# Kelly Worden- Kansas Seminar '05



## Andrew Evans (Feb 11, 2005)

Edged and Impact Weapon Training

Datu Kelly Worden will be giving a 2-day seminar in Topeka on March 12-13, 2005. 
Check out his clip at http://www.kellyworden.homestead.com/TacticaltoPractical.html
where he is featured on the History Channel's "Tactical to Practical." 

He is regarded as one of the world's top 11 knife combative instructors (Tactical Knives magazine, Nov. 2003) and was recently featured in the Black Belt magazine (Sept. 2004). In addition to training numerous law enforcement agencies, he is the edged weapons instructor for the 1st Special Forces Group in Ft. Lewis, Washington.

He has produced over 20 internationally acclaimed instructional videos and has written numerous articles on reality based self-defense and weapons training.

Both Days! $99 with $30 deposit paid by March 1st. $130 at door. 
One Day Only! $70 with $30 deposit paid by March 1st. $90 at door.

*Law Enforcement Officers and Active Military Discount available!

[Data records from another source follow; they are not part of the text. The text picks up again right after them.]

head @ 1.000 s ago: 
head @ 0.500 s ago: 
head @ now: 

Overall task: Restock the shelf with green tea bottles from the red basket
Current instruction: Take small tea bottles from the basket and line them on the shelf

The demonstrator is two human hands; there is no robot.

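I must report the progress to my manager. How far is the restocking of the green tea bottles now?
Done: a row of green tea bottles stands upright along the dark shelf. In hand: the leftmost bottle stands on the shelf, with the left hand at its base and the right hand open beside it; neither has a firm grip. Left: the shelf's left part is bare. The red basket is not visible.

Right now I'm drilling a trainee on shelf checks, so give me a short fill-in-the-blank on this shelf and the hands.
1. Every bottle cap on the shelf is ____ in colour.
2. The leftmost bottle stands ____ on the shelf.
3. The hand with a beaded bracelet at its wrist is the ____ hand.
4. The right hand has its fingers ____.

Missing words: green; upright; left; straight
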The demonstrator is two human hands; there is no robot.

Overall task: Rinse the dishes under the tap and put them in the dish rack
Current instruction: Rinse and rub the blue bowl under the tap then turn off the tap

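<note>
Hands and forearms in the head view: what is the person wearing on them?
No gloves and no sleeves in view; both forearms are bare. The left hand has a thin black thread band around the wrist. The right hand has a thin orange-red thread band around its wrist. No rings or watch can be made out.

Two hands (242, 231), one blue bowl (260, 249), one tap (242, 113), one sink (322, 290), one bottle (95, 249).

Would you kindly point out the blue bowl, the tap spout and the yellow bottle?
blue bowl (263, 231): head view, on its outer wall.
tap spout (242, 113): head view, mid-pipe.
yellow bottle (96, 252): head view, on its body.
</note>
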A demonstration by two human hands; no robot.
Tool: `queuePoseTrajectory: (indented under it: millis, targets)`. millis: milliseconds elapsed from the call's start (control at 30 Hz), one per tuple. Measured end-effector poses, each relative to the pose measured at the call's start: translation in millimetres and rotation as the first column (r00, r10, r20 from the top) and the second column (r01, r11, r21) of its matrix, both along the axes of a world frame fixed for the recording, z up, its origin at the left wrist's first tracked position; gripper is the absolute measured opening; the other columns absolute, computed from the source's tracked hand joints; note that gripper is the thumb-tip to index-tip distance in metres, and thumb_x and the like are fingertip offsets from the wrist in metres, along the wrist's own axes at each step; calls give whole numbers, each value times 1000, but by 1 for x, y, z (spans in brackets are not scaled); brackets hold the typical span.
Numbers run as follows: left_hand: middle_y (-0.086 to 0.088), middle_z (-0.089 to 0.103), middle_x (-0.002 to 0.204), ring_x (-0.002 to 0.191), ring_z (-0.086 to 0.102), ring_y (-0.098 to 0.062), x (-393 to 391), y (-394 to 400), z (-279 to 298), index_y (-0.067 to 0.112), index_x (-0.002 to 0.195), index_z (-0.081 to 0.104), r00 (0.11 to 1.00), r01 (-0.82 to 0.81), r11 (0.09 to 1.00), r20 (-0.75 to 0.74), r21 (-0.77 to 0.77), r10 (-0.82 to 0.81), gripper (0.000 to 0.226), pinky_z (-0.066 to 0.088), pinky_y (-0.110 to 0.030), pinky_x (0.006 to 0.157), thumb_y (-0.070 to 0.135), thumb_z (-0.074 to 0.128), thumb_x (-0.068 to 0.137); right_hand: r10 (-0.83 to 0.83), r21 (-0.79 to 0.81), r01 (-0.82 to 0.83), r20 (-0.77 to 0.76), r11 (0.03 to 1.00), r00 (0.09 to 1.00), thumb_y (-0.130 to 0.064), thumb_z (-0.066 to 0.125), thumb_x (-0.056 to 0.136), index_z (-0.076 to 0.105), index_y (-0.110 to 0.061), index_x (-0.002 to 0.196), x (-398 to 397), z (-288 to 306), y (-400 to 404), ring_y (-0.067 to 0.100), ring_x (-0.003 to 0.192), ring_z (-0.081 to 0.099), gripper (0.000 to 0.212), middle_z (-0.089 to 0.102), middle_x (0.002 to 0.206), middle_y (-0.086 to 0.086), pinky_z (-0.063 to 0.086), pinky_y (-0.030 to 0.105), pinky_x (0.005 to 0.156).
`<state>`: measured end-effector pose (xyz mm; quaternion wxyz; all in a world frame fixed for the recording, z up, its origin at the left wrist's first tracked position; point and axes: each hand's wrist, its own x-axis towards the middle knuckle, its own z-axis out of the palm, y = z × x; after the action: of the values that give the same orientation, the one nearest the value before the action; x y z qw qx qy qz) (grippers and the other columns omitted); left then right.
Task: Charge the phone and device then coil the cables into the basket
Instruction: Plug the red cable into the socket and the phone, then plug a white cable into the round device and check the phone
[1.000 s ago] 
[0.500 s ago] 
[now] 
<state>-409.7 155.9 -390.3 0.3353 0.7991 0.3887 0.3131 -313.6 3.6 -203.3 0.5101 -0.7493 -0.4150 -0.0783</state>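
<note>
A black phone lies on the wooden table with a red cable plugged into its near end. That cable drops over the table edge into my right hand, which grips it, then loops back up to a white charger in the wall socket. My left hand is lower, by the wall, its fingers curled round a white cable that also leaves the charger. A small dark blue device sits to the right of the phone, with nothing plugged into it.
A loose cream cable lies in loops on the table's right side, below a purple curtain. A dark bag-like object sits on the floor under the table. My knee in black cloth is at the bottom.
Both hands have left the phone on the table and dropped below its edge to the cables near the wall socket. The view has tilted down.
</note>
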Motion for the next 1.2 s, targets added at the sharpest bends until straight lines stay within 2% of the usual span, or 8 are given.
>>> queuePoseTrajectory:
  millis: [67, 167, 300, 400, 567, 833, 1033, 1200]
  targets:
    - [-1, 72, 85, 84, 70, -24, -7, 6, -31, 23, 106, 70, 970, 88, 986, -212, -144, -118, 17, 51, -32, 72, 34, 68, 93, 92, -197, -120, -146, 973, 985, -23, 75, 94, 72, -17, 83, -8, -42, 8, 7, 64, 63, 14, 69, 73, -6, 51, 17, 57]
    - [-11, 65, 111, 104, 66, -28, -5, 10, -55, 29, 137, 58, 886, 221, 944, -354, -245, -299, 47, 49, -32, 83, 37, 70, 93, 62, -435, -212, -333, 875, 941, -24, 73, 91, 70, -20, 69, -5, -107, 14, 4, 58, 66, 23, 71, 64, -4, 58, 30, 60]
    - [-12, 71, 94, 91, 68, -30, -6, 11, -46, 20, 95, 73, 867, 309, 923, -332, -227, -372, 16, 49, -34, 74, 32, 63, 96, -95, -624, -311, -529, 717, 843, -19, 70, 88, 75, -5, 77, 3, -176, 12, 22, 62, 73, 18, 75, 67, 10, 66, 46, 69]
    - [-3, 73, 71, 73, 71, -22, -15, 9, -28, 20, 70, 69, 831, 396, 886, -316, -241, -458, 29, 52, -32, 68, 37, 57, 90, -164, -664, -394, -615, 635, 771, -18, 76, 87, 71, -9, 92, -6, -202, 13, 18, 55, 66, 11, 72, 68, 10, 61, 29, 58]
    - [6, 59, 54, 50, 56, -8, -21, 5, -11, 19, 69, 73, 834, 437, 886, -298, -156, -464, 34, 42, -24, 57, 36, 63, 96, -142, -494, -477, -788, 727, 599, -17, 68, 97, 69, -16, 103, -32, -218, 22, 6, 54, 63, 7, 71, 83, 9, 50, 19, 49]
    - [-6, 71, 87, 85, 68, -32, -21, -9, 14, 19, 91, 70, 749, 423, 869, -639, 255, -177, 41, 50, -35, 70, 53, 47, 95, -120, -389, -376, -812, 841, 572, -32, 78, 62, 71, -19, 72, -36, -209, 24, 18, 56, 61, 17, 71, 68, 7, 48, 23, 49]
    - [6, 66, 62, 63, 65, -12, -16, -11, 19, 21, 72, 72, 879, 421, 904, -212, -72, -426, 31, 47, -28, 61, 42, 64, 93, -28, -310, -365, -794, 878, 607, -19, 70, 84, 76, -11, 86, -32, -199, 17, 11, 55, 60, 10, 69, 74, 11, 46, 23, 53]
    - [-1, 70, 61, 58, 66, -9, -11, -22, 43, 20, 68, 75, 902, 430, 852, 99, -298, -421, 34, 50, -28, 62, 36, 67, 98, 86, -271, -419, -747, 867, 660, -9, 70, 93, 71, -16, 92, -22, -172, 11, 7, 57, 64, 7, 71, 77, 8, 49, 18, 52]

Please call me at if you have any questions. You can make checks out to "Martial Arts Council" and mail to: 

Andrew Evans 
1900 SW High Ave 
Topeka KS 66604-3125 

So far, we had responses from the Shawnee County Sheriff's office, the Topeka PD, Kansas State patrol, Missouri State patrol and various others. It would be a good opportunity for you guys to network with various law enforcement in the Kansas/Missouri area. 

Regards,


----------



## Mark Weiser (Feb 11, 2005)

Andrew this is Mark Weiser. I have spoken with you via landline.  Contact me via email markweiser@sbcglobal.net  I will give you my phone Number and we can talk. 

I would be interested to attended and maybe we can talk as well. 

Sincerely,
Mark E. Weiser


----------



## Cruentus (Feb 12, 2005)

Looks like a good event.

Thanks for the intel, Andrew!

Paul


----------



## RRouuselot (Feb 12, 2005)

Go to the media section and check out the Mastercard commercial......
	

	
	
		
		

		
			












:rofl:  	:rofl::rofl:  	:rofl::rofl:  	:rofl:


----------



## Andrew Evans (Feb 12, 2005)

Here's a couple of questions I received along with some answers...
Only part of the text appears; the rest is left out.